▸ Brief:
Using the listing below, print exactly everything from the line with "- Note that" down to the line with "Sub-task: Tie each", both included, and nothing more.
============
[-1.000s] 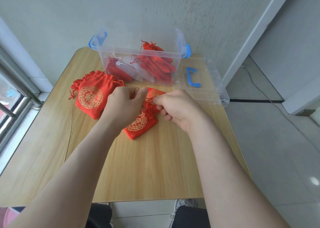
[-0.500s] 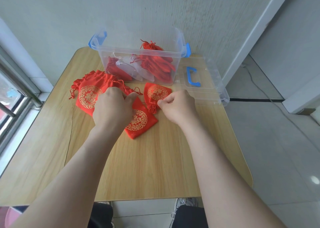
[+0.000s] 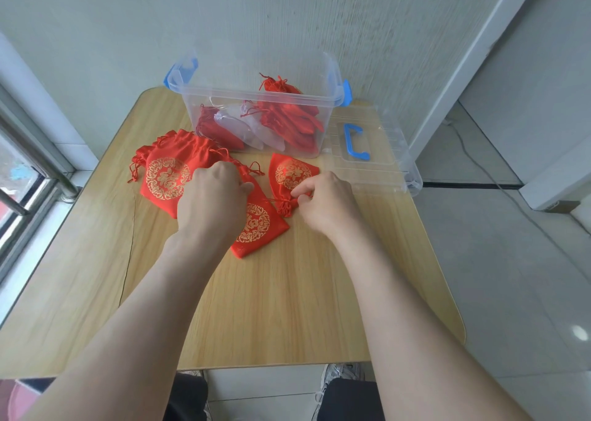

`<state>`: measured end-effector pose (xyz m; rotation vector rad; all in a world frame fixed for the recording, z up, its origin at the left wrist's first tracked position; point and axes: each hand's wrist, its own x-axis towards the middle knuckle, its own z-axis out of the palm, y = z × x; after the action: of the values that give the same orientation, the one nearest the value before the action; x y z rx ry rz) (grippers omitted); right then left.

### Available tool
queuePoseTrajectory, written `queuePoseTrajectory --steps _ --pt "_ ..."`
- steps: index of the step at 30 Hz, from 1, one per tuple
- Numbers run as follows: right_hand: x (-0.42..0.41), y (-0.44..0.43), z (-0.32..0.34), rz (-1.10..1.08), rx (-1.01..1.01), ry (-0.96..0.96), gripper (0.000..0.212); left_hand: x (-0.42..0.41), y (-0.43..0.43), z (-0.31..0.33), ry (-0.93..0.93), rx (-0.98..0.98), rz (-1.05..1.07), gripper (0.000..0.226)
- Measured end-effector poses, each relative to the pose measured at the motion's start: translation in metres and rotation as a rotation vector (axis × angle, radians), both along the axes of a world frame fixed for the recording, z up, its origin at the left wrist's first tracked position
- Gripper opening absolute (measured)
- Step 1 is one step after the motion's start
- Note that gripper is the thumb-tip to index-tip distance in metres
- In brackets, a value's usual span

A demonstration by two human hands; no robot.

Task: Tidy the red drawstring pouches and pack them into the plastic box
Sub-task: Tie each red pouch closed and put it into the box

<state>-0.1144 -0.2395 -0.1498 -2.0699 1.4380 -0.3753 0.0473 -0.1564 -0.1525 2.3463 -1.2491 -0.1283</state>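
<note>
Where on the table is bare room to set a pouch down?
Free: the near half of the table, from the left hand and right hand to the front edge; the strip between the big pouch and the left edge; the patch between right hand, lid and right edge. Crowded: between box and hands, around the middle pouch and small pouch.

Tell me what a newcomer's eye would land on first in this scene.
Red cloth with gold roundels stands out on the pale wooden table: a large pouch at the left, a middle pouch that the left hand grips at its neck, and a small pouch whose gathered neck the right hand pinches. Behind them the clear plastic box holds packed pouches, its lid lying to its right.
</note>
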Motion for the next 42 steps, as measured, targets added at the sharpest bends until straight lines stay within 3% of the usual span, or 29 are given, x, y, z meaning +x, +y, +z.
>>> queuePoseTrajectory --steps 3,9,15,23,27,31,34,38,42 --pt "-0.004 0.004 0.004 0.051 0.000 0.020 0.021 0.000 0.001 -0.004 -0.015 -0.051 -0.132 0.008" --pt "-0.012 0.021 0.004 0.116 -0.098 0.060 0.016 -0.027 0.012 0.006 -0.068 0.016 -0.209 0.031" --pt "-0.036 0.045 0.010 0.151 -0.092 0.085 0.015 -0.042 0.036 0.005 -0.117 0.204 -0.440 0.018" --pt "-0.057 0.075 0.021 0.041 0.020 0.095 0.021 -0.051 0.055 0.000 -0.163 0.148 -0.486 0.009" --pt "-0.061 0.088 0.021 -0.080 0.030 -0.004 0.021 -0.052 0.065 0.005 -0.009 0.020 -0.478 0.006" --pt "-0.068 0.102 0.022 -0.169 0.032 -0.125 0.035 -0.050 0.080 0.015 0.188 -0.130 -0.460 0.009" --pt "-0.072 0.113 0.025 -0.195 0.111 -0.184 0.034 -0.059 0.091 0.026 0.342 -0.069 -0.417 0.015" --pt "-0.070 0.123 0.029 -0.196 0.111 -0.212 0.041 -0.069 0.096 0.032 0.695 0.067 -0.286 0.016" --pt "-0.074 0.134 0.027 -0.189 0.104 -0.223 0.045 -0.071 0.103 0.031 0.781 0.101 -0.250 0.013"
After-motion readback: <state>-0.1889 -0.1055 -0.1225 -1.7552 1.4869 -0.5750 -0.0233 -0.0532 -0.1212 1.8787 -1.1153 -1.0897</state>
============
▸ Task answer:
- Note that gripper is the thumb-tip to index-tip distance in metres
- In brackets, a value's usual span

A demonstration by two human hands; no robot.

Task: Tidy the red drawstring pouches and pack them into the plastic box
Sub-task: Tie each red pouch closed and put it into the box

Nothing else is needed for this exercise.